Thursday, December 11, 2014

Getting Ready for Christmas: Part 1



    'Tis the season to start planning for Christmas, if that is indeed what you celebrate, and this will be our first Paleo Christmas. But I'm not as freaked out as I would have been if it hadn't been for such an awesome year of delicious Paleo food.

     You should have seen me at Easter. I was freaking out! I didn't know if the Easter Bunny could even find Paleo treats to bring to the kids.
He did!
Those are dark chocolate bunnies, dark chocolate eggs, pistachios, and pouches of almond butter, along with the rest of the fun stuff to play with and one of my favorite Paleo cookbooks: Paleo on a Budget by Elizabeth McGaw. I really don't remember what we ate when we got together with the family because it was just such a relief to have successfully planned and executed a Paleo holiday.

     So I'm trying to stay calm about Christmas, but I've downloaded several Paleo Christmas cookbooks, and it's weighing heavy on my mind. It doesn't help that Christmas is sort of shaky in our family when it comes to traditions, but that may be a good thing, since it's harder to change something that is more firmly established.

     When I was a kid, we had traditions. I would wake up around 3 or 4 am to see is Santa had come. I would wake up my mom and jump up and down in anticipation while she got the camera ready. I would gleefully open my presents, play for about an hour, then fall asleep, usually in the middle of my new toys. My dad would get up around 6, and my mom would make a big Southern breakfast of grits, eggs, bacon, and toast, and her parents would come over to see what I got before leaving to go to the next grandkids and see what they got. Then my dad's parents would come over for a lunch of dressing, turkey, ham, green beans, candied "yams," chicken pie, biscuits, lemon meringue pie, and chocolate layer cake. Then we would go down to my mom's parents' house for dinner with all of my aunts, uncles, and cousins and eat from a buffet of covered dishes brought by such a large family. My cousins and I would bring a new toy or two to show off, and we would all wait around for my dad to stop eating before we were allowed to open the presents under my grandparents' tree. I really miss those days, but all of my grandparents are dead, and my family just doesn't seem as tightly knit anymore since my aunts and uncles now have grandkids of their own.

     My husbands' family have their own traditions, but a big part of them includes traveling to Virginia from Alabama. I've been to a couple of their big Christmases in Virginia and they are crazy-busy. And the food - oh boy! Breakfast was like the best continental breakfast at the best hotel. There was biscuits and gravy, fruit and nut breads, a big plate of scrambled eggs, fruits, cheeses, crackers, spreads and dips, cereal, milk, juice, coffee, hot chocolate, and THE most artificial drink mix I've ever encountered that featured Tang as one of the ingredients. Christmas lunch was oyster stew with oyster crackers out of specific oyster stew bowls. And then the Christmas dinner! Some of the foods that we had are things I'd never even tried before, including a corn chowder that I fell hopelessly in love with. But even that is different now because my husband's mom's dad died a few years ago and his mom's mom is in a nursing home, but his parents still go to Virginia, and we haven't been since Lydia was a baby because we haven't been able to afford it.

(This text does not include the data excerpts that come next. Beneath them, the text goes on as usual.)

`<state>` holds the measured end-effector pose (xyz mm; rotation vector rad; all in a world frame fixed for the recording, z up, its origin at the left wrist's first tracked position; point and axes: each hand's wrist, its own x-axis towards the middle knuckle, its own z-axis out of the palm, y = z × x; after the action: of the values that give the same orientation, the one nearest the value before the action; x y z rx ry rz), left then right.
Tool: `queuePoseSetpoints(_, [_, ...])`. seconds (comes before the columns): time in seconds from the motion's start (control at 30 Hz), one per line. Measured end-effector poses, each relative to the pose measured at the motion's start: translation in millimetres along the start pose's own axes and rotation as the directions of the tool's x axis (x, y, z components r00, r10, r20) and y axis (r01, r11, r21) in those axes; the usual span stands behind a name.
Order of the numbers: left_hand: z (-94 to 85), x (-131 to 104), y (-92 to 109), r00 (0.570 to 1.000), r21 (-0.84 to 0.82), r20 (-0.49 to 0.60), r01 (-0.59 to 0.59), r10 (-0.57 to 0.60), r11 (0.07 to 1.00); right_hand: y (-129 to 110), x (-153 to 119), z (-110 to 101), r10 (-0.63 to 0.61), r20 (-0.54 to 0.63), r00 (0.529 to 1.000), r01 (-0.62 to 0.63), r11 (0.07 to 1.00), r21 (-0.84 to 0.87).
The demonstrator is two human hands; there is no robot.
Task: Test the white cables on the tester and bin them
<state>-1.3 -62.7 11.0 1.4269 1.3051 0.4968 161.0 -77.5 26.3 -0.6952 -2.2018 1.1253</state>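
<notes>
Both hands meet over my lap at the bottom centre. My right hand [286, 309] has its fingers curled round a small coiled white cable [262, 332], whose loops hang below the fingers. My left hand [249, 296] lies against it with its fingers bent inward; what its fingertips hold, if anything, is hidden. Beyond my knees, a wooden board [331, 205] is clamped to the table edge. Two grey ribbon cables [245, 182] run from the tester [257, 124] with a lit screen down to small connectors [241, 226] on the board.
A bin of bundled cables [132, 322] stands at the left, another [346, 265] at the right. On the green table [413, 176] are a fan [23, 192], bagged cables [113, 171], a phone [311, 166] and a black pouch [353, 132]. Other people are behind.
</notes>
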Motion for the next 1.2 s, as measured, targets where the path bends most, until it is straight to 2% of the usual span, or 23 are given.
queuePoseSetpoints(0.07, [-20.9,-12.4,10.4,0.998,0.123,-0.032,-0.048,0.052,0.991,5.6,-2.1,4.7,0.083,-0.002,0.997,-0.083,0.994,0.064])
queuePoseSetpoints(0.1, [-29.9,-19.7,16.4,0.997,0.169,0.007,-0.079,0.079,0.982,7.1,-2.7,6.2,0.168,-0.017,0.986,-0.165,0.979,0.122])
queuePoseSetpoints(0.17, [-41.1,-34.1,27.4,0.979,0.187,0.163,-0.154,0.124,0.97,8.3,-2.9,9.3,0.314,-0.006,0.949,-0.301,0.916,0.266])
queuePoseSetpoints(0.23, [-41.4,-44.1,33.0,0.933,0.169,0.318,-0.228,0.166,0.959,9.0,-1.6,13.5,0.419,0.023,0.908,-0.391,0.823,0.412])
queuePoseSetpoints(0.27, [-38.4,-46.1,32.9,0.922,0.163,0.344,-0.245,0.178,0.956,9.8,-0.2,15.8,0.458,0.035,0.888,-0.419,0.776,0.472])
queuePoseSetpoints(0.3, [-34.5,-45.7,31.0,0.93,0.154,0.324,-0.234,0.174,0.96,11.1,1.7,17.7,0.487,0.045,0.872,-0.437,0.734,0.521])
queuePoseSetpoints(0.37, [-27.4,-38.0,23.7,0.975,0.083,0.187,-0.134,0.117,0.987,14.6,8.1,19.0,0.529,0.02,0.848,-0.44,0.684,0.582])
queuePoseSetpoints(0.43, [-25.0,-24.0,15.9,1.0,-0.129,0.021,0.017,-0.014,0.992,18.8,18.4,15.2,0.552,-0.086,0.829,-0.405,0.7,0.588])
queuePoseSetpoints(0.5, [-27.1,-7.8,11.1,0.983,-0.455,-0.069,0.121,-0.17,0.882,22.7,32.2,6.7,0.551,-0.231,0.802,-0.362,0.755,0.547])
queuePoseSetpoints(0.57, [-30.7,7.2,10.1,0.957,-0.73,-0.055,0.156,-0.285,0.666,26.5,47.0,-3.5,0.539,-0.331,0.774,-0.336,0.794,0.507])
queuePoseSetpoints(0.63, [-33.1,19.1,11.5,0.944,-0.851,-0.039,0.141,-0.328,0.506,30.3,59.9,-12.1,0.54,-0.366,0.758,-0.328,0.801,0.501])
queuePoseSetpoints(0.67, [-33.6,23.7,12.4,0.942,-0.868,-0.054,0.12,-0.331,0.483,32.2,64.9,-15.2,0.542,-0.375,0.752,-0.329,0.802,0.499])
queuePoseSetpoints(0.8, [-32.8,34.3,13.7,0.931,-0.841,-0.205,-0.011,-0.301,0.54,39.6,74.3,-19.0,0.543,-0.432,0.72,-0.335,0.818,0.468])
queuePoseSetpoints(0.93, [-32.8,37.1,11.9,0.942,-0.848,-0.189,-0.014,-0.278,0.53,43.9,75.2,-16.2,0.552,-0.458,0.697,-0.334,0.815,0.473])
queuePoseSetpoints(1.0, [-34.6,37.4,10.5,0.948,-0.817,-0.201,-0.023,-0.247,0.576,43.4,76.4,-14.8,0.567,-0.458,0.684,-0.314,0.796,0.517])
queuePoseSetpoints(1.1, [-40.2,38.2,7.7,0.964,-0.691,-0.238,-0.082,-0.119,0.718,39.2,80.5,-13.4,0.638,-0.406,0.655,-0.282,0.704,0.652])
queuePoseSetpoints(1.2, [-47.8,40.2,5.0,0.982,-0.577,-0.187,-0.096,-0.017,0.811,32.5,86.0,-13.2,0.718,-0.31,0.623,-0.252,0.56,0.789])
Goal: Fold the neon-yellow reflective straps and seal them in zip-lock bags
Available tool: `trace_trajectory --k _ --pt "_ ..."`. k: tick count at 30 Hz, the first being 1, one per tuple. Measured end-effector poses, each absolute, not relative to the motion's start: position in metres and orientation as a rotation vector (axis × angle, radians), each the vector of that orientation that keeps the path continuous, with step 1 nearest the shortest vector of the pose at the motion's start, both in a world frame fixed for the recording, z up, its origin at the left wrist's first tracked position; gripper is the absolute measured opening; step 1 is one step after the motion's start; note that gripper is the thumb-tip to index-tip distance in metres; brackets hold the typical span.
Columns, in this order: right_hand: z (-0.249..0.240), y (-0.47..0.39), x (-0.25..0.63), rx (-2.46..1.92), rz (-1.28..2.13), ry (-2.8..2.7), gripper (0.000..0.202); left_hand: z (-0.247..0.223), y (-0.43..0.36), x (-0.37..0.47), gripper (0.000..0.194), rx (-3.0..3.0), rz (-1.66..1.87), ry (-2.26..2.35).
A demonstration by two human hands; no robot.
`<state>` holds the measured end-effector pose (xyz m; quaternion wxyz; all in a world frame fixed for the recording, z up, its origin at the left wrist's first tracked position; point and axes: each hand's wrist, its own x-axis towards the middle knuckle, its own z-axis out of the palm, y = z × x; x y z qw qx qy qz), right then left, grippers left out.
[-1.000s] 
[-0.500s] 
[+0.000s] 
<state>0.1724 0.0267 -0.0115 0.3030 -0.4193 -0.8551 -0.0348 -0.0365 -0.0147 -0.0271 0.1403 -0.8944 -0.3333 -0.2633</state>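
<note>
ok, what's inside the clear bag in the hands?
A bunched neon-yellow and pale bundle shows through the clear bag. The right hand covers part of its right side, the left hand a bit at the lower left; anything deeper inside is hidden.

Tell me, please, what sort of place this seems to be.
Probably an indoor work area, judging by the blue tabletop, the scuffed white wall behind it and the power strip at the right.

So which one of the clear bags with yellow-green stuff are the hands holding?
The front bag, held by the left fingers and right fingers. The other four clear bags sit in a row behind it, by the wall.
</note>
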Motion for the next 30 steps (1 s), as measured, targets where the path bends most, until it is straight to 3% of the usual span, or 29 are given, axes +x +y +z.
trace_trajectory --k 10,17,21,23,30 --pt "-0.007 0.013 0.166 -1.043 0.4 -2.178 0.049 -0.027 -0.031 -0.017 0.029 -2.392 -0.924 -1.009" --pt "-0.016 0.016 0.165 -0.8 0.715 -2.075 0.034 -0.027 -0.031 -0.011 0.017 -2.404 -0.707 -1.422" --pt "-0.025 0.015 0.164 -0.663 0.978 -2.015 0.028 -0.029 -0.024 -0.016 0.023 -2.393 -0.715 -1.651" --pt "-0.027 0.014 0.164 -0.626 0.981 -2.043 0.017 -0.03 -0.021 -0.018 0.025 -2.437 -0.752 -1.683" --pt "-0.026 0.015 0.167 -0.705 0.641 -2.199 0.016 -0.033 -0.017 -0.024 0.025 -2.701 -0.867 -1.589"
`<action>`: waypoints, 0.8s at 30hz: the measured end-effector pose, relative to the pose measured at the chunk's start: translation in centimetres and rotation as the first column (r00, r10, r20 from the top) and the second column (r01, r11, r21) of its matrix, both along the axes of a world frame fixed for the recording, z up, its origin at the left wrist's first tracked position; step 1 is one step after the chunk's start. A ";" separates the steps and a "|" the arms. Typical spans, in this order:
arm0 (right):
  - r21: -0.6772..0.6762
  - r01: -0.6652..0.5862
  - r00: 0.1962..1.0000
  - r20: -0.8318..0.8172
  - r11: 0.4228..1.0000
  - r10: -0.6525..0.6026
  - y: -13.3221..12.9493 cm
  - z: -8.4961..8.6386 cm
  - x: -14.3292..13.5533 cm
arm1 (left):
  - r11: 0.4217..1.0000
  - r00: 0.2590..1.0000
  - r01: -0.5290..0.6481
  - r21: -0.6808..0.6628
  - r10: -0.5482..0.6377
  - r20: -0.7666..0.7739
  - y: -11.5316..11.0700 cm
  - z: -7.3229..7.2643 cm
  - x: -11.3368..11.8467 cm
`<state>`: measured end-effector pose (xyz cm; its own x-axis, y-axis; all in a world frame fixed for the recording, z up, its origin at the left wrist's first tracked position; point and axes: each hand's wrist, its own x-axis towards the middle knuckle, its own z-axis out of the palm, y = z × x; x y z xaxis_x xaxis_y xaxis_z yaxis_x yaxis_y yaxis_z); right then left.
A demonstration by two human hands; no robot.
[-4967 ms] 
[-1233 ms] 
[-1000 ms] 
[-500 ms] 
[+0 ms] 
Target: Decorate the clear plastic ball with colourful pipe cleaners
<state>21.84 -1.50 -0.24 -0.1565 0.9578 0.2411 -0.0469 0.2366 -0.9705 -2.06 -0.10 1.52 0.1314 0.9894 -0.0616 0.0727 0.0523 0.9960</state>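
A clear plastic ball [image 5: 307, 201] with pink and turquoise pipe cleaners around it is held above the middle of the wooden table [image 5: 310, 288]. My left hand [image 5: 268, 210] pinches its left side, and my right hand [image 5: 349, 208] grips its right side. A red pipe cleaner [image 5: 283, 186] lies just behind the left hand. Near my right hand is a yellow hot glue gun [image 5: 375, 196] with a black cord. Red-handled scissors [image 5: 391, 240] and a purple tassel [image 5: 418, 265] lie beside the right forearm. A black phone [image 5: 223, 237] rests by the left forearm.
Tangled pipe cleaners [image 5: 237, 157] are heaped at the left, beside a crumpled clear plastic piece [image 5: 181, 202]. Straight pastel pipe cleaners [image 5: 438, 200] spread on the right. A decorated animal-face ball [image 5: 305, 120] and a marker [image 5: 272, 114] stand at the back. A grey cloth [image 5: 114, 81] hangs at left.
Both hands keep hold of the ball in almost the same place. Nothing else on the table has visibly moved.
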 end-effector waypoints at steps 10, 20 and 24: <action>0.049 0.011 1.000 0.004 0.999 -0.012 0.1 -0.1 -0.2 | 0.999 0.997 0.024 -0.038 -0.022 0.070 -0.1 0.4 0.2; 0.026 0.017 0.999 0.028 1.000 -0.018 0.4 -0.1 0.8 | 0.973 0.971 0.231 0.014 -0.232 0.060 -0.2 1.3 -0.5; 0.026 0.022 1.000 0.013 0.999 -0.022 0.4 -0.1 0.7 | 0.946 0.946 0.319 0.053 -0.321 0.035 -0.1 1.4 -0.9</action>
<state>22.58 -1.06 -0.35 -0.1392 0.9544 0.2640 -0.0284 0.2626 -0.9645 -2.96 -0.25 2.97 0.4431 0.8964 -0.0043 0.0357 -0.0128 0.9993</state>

     But I swear I gained about 10 pounds that first Christmas I spent there, and I don't think that's an exaggeration. The second Christmas wasn't as bad because Lydia was a baby, and I was breastfeeding.

     So here we are at Christmas with a bunch of broken traditions, non-Paleo feasts, and a slightly new protocol that was established at Thanksgiving. Did I mention the delicious Thanksgiving we just had? We had beet and carrot salad, a hen, sweet potato chips, Paleo cranberry jelly, cranberry aoli, Paleo sandwich bread, and a Paleo lemon meringue pie. Right now, I'm not even sure what I want to make, and budget will be a factor.  We will be at my parents' because part of our new tradition is to spend Christmas Eve night there. Santa knows that's where to bring the toys, and we just spend all day there hanging out, eating, napping, and playing.

     And being sick. It seems like almost every Christmas, either Ray or I have been sick, usually the flu. Last year, I inadvertently ate pecans, which I'm allergic to, and ended up getting really sick. I'm hoping to end that particular tradition since I hardly get sick any more now that we've switched to Paleo.